[[ Given data, beginning ]]

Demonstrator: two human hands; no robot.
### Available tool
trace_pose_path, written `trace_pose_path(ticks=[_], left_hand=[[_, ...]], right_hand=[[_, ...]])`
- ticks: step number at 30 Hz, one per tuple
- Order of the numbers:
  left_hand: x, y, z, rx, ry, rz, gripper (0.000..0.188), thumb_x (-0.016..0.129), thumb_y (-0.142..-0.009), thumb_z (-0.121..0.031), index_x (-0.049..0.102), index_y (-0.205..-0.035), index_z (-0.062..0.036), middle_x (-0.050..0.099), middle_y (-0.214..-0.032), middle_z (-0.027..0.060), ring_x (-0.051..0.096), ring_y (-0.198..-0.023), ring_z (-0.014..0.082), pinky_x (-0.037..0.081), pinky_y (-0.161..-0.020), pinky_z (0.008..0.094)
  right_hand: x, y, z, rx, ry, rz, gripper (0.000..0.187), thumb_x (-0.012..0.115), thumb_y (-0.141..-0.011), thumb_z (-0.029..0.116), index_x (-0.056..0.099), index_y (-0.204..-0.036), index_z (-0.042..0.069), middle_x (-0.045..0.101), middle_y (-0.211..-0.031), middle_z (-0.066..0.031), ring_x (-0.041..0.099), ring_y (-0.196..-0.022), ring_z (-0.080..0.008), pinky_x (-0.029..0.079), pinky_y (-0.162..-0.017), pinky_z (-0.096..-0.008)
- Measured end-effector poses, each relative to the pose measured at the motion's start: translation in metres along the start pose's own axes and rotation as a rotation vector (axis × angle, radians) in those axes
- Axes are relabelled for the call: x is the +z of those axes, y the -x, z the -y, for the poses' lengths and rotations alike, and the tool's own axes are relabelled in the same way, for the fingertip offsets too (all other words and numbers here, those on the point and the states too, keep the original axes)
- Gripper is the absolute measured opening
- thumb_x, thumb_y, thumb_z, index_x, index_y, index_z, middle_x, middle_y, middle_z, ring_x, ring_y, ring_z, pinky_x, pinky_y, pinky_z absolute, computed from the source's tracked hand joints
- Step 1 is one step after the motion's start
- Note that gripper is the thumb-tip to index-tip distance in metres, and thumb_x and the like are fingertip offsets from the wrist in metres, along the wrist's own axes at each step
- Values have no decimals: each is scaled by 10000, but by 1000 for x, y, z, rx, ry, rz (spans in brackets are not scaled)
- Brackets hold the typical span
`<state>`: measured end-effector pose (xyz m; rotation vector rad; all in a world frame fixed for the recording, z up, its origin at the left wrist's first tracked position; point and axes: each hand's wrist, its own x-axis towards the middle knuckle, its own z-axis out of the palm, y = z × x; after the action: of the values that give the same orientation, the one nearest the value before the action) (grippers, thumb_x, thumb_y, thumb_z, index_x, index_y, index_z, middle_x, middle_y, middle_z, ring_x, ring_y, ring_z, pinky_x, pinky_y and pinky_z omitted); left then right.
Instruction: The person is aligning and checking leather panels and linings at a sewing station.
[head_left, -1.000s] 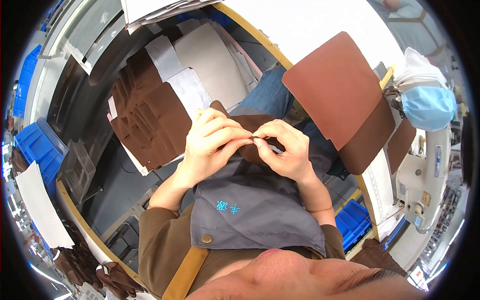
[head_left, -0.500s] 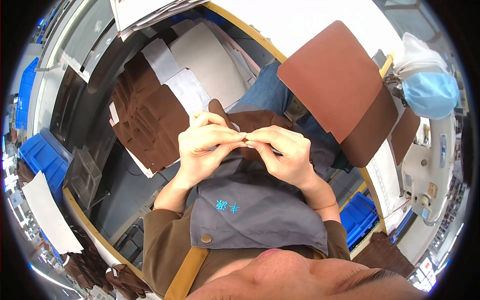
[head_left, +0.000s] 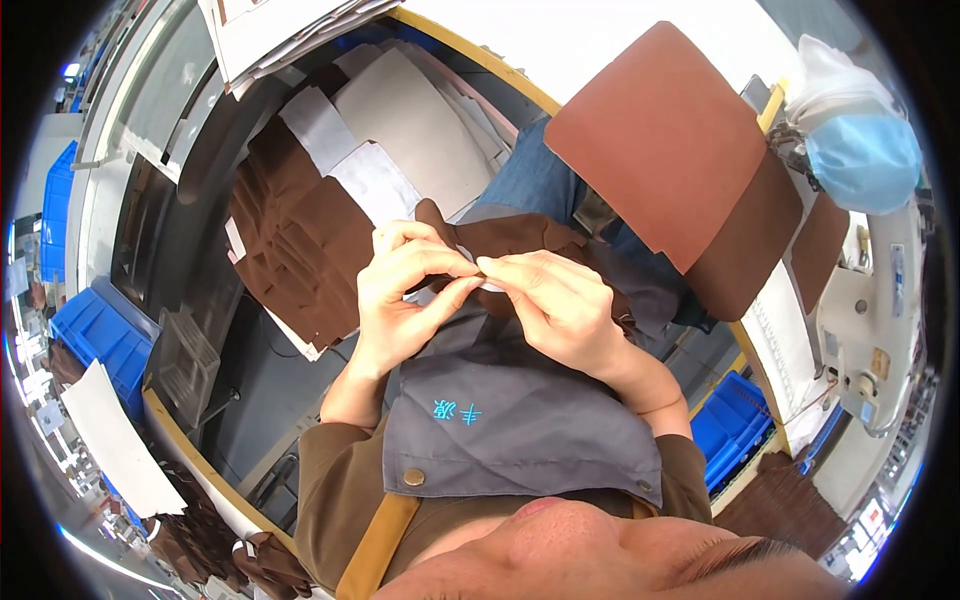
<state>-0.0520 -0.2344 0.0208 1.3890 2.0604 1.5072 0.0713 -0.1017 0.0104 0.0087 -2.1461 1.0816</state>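
Observation:
In front of my apron (head_left: 520, 420), both hands meet at their fingertips over my lap. My left hand (head_left: 405, 285) is closed, thumb and forefinger pinching at the edge of a brown piece of material (head_left: 432, 218), part of which rises behind the fingers. My right hand (head_left: 560, 305) is closed too, in a pinch right beside the left fingertips. A small whitish bit shows under the right fingertips; whether it is part of the brown piece I cannot tell. More brown material (head_left: 525, 238) lies across my lap behind the hands, partly hidden by them.
Brown cut pieces (head_left: 300, 235) and pale sheets (head_left: 400, 110) lie stacked ahead left. A large reddish-brown panel (head_left: 655, 140) rests at the white table's edge, right. Further right stands a pale machine (head_left: 860, 330) with a blue mask (head_left: 862, 160). Blue bins (head_left: 735, 425) sit at both sides.
The right fingertips have shifted slightly up and left over the left ones, and a whitish bit shows more beneath them. The view has shifted a little; both hands stay pinched.

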Motion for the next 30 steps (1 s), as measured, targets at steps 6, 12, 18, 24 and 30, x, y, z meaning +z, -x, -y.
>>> trace_pose_path(ticks=[6, 12, 18, 24, 30], left_hand=[[-2, 2, 0, 75, -149, -19, 196, 753, -620, -23, 674, -789, -85, 638, -758, -14, 513, -788, 180, 388, -756, 276], [-26, 6, 18, 25, -18, -292, 67, 620, -763, 6, 570, -796, -24, 610, -787, 57, 537, -804, 198, 416, -793, 349], [-52, 14, 39, -50, 106, -394, 65, 545, -890, -71, 511, -898, -16, 610, -794, 88, 597, -810, 166, 320, -1024, 436], [-52, 20, 53, -66, 266, -481, 52, 519, -910, -68, 502, -922, -21, 598, -786, 81, 584, -790, 152, 354, -1007, 422], [-51, 24, 61, -61, 345, -502, 68, 530, -908, -82, 499, -933, -28, 595, -795, 89, 578, -787, 165, 363, -1002, 441]], right_hand=[[5, 3, -4, -71, 80, -23, 273, 641, -725, -25, 599, -995, -21, 631, -777, -118, 629, -681, -245, 511, -643, -314], [-19, 15, -21, 224, 147, 251, 188, 697, -737, 134, 617, -884, 48, 603, -660, -80, 581, -584, -230, 455, -580, -318], [-56, 25, -30, 642, -33, 383, 122, 708, -756, 99, 648, -811, 8, 589, -622, -71, 529, -544, -115, 398, -516, -244], [-53, 36, -39, 684, -416, 76, 108, 700, -769, 56, 665, -851, -6, 647, -741, -30, 563, -662, -77, 441, -615, -213], [-48, 41, -39, 761, -566, -25, 102, 701, -787, 78, 675, -857, 8, 636, -722, -6, 537, -661, -46, 428, -614, -202]])
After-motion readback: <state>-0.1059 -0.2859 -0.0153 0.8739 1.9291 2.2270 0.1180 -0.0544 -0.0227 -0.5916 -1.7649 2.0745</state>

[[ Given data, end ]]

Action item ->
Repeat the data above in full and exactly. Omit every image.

Response to this task ->
Demonstrator: two human hands; no robot.
### Available tool
trace_pose_path, written `trace_pose_path(ticks=[_], left_hand=[[_, ...]], right_hand=[[_, ...]])`
- ticks: step number at 30 Hz, one per tuple
- Order of the numbers:
  left_hand: x, y, z, rx, ry, rz, gripper (0.000..0.188), thumb_x (-0.016..0.129), thumb_y (-0.142..-0.009), thumb_z (-0.121..0.031), index_x (-0.049..0.102), index_y (-0.205..-0.035), index_z (-0.062..0.036), middle_x (-0.050..0.099), middle_y (-0.214..-0.032), middle_z (-0.027..0.060), ring_x (-0.051..0.096), ring_y (-0.198..-0.023), ring_z (-0.014..0.082), pinky_x (-0.037..0.081), pinky_y (-0.161..-0.020), pinky_z (0.008..0.094)
  right_hand: x, y, z, rx, ry, rz, gripper (0.000..0.187), thumb_x (-0.012..0.115), thumb_y (-0.141..-0.011), thumb_z (-0.029..0.116), index_x (-0.056..0.099), index_y (-0.204..-0.036), index_z (-0.042..0.069), middle_x (-0.045..0.101), middle_y (-0.211..-0.031), middle_z (-0.066..0.031), ring_x (-0.041..0.099), ring_y (-0.196..-0.022), ring_z (-0.080..0.008), pinky_x (-0.029..0.079), pinky_y (-0.162..-0.017), pinky_z (-0.096..-0.008)
- Measured end-effector poses, each relative to the pose measured at the motion's start: translation in metres along the start pose's own axes and rotation as a rotation vector (axis × angle, radians) in those axes
- Axes are relabelled for the call: x is the +z of those axes, y the -x, z the -y, for the poses' lengths and rotations alike, and the tool's own axes are relabelled in the same way, for the fingertip offsets too (all other words and numbers here, those on the point and the states too, keep the original axes)
- Gripper is the absolute measured opening
- thumb_x, thumb_y, thumb_z, index_x, index_y, index_z, middle_x, middle_y, middle_z, ring_x, ring_y, ring_z, pinky_x, pinky_y, pinky_z absolute, computed from the source's tracked hand joints
- Step 1 is one step after the motion's start
- Note that gripper is the thumb-tip to index-tip distance in metres, and thumb_x and the like are fingertip offsets from the wrist in metres, along the wrist's own axes at each step
- Values have no decimals: each is scaled by 10000, but by 1000 for x, y, z, rx, ry, rz (spans in brackets are not scaled)
- Brackets hold the typical span
`<state>`: measured end-effector pose (xyz m; rotation vector rad; all in a world frame fixed for the recording, z up, its origin at the left wrist's first tracked position; point and axes: each hand's wrist, its own x-axis towards the middle knuckle, its own z-axis out of the palm, y = z × x; after the action: of the values that give the same orientation, the one nearest the value before the action) (grippers, thumb_x, thumb_y, thumb_z, index_x, index_y, index_z, middle_x, middle_y, middle_z, ring_x, ring_y, ring_z, pinky_x, pinky_y and pinky_z omitted); left then right.
Instruction: The person is aligning and checking leather panels and linings at a sewing station.
[head_left, -1.000s] 
[head_left, -0.500s] 
[head_left, +0.000s] 
<state>-0.0520 -0.2344 0.0208 1.3890 2.0604 1.5072 0.0713 -0.1017 0.0104 0.0087 -2.1461 1.0816</state>
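Observation:
In front of my apron (head_left: 520, 420), both hands meet at their fingertips over my lap. My left hand (head_left: 405, 285) is closed, thumb and forefinger pinching at the edge of a brown piece of material (head_left: 432, 218), part of which rises behind the fingers. My right hand (head_left: 560, 305) is closed too, in a pinch right beside the left fingertips. A small whitish bit shows under the right fingertips; whether it is part of the brown piece I cannot tell. More brown material (head_left: 525, 238) lies across my lap behind the hands, partly hidden by them.
Brown cut pieces (head_left: 300, 235) and pale sheets (head_left: 400, 110) lie stacked ahead left. A large reddish-brown panel (head_left: 655, 140) rests at the white table's edge, right. Further right stands a pale machine (head_left: 860, 330) with a blue mask (head_left: 862, 160). Blue bins (head_left: 735, 425) sit at both sides.
The right fingertips have shifted slightly up and left over the left ones, and a whitish bit shows more beneath them. The view has shifted a little; both hands stay pinched.
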
Motion for the next 30 steps (1 s), as measured, targets at steps 6, 12, 18, 24 and 30, x, y, z meaning +z, -x, -y.
>>> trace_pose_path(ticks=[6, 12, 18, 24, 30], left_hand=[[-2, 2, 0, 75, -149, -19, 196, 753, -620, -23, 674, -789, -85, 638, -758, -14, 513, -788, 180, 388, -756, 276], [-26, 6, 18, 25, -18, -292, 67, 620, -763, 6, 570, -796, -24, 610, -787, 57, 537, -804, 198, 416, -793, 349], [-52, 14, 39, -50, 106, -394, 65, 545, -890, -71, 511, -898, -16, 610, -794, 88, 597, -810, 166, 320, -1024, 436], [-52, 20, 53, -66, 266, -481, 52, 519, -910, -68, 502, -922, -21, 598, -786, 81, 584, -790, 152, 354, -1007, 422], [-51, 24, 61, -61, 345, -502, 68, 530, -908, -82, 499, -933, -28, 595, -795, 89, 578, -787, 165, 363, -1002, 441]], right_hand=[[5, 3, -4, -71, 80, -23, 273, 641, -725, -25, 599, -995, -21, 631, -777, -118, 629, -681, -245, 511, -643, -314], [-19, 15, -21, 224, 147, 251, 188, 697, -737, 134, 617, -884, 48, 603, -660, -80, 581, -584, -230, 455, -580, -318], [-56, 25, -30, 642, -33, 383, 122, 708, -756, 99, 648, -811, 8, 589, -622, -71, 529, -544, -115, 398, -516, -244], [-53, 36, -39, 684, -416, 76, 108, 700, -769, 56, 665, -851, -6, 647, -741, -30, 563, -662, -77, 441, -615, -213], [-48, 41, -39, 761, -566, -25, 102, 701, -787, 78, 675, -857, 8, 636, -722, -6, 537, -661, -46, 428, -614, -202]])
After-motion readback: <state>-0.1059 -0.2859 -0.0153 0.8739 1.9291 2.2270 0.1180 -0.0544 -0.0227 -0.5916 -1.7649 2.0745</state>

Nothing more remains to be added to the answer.